Miguel Ángel Pichetto fue jefe del bloque mayoritario oficialista en el Senado por mucho tiempo y en doble rol lo siguió siendo desde el 10 de diciembre del 2015 cuando decidió jugar para el Gobierno de Cambiemos. Ahora al blanquear su posición política como candidato a vice del macrismo el mapa de la cámara alta tiene a reconfigurarse y esto sería capitalizado por Alberto Fernández.

El primero en calificar como un "travestismo político" fue el vicepresidente del hasta ayer existente Argentina Federal José Mayans quien auguró que nadie acompañaría a Pichetto en su travesía. El que se perfila para reemplazar a Pichetto es el cordobés Carlos Caserio, quien también preside el PJ de la mencionada provincia.
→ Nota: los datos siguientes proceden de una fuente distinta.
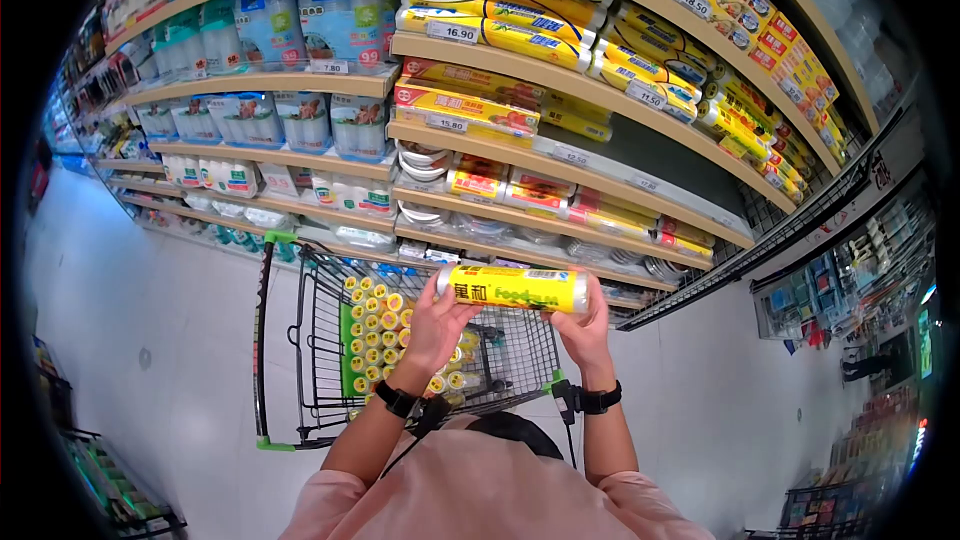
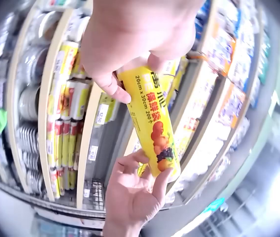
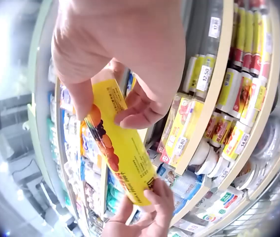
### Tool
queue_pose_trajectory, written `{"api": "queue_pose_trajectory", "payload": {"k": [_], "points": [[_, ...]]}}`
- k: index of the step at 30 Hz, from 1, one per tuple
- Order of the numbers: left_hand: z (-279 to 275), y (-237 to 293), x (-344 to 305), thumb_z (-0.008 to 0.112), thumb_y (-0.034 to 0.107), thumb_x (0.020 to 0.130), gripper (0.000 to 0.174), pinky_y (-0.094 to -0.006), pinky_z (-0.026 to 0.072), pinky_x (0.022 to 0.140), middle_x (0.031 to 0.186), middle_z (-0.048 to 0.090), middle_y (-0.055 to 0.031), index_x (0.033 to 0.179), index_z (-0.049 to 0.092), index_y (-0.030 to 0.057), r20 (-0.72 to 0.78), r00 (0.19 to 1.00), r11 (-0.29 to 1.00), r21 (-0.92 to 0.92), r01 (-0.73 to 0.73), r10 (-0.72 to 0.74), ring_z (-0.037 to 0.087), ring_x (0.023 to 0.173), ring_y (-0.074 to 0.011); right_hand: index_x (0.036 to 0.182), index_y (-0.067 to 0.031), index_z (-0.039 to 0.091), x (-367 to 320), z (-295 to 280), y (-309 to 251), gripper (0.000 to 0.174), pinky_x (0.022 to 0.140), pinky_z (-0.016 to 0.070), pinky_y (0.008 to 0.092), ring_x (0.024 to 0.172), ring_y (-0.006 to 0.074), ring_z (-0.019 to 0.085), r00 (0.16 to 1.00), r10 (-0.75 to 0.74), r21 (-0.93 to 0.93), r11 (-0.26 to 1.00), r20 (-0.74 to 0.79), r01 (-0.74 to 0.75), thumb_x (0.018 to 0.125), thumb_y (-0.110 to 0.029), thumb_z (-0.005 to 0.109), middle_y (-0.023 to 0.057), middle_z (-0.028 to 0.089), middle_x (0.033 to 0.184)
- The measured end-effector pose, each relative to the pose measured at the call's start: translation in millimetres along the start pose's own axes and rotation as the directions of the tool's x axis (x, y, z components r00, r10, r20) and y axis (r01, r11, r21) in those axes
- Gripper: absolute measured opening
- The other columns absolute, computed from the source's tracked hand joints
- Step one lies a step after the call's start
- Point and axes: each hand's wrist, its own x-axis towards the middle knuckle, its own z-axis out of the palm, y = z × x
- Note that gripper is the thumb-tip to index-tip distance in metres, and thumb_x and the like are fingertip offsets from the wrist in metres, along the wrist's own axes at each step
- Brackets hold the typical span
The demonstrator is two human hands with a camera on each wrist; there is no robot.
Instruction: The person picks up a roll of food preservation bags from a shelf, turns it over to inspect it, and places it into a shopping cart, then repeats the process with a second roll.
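Note:
A yellow roll of food storage bags (image 1: 515,290), printed with fruit and black lettering, is held level above a shopping cart in the head view. My left hand (image 1: 437,328) grips its left end, and my right hand (image 1: 584,332) holds the right end between thumb and fingers. In the left wrist view, the printed side of the roll (image 2: 149,116) shows the bag size and count, with the right hand (image 2: 134,192) at the far end. From the right wrist, small print shows on the roll (image 3: 125,143), while the left hand (image 3: 145,212) supports the opposite end.
The black wire cart (image 1: 262,340) with green corners holds many yellow-lidded containers (image 1: 375,335). Shelves ahead carry yellow rolls (image 1: 500,30), boxes (image 1: 465,105) and packs of cups (image 1: 350,20), with price tags along the edges. Grey floor (image 1: 180,310) lies on both sides.

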Motion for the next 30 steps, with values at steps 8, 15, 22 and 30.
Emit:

Esto expone al otro socio de Macri, el gobernador Juan Schiaretti que confirmó que su espacio Hacemos Por Córdoba presentará lista de diputados nacionales. "La decisión de inscribir Hacemos Por Córdoba responde al compromiso asumido con los miles de cordobeses que confiaron en nuestra fuerza política recientemente, de trabajar fundamentalmente por el bienestar y el progreso de nuestra provincia", expresaron.

Cuando el bloque de Argentina Federal se reúna a definir quien será el nuevo presidente, tendrán otra oferta sobre la mesa para seguir hacia adelante: la posibilidad de generar un bloque único en la cámara alta junto al que presiden hoy por hoy el mendocino Mario Fuentes y tiene a Cristina Fernández de Kirchner en dicho armado.

“La decisión de Pichetto fue personal y no es compartida por casi ningún senador de nuestro bloque. Hemos colaborado con la gobernabilidad del Gobierno nacional, pero siempre Macri será un límite para nosotros. Mañana (por hoy) se resolverá la presidencia del bloque de senadores”, sostuvo Caserio al diario La Voz.

El senador también es parte de la estrategia de captar al peronismo cordobés que sabe que no es conveniente quedarse fuera de un frente que contenga a todas las expresiones del peronismo como sucede a nivel nacional con el PJ, Unidad Ciudadana y el Frente Renovador.

José Mayans se encargó de los llamados con Marcelo Fuentes para negociar implementar una fuerza común en el recinto, pero abocado a la campaña electoral en Formosa apuesta a la reunión prevista para el 18 de este mes. Así los primeros apuntados fueron los más obedientes a Pichetto: el catamarqueño Dalmacio Mera, el correntino Camau Espinola y el entrerriano Pedro Guastavino. Estos dos últimos no quieren saber nada con convertirse en macristas y se sumarían al bloque de unidad.

Misma situación impulsa la pampeana Norma Durango y su coterráneo Daniel Lovera junto a los chubutenses Alfredo Luenzo y Mario País quienes desde sus bloques apoyaban al de Pichetto pero lejos del neomacrista apuestan a la unidad como han trabajado por el armado del nuevo peronismo.

Así de los 18 que contenía Pichetto solo se quedaría con el salteño Rodolfo Urtubey, el santafesino Carlos Lole Reutemann y el riojano Carlos Menem. El resto quiere acompañar el armado de unidad tal como lo hicieron en sus provincias así Pichetto también pierde a los representantes de San Juan, Tierra del Fuego, Chaco, Entre Ríos y Santa Fe.

Hoy por hoy el bloque FpV tiene 9 representantes contra 12 de la UCR y 9 del PRO, es decir un total de 21 senadores que responden a Macri sin contar algunos aliados. Si la sangría pichettista se concreta el nuevo bloque de unidad peronista podría superar los 24 representantes y negociar aliados según una agenda común como ya se sumó Pino Solanas y Alperovich como Beatriz Rojkes también volverían al armado.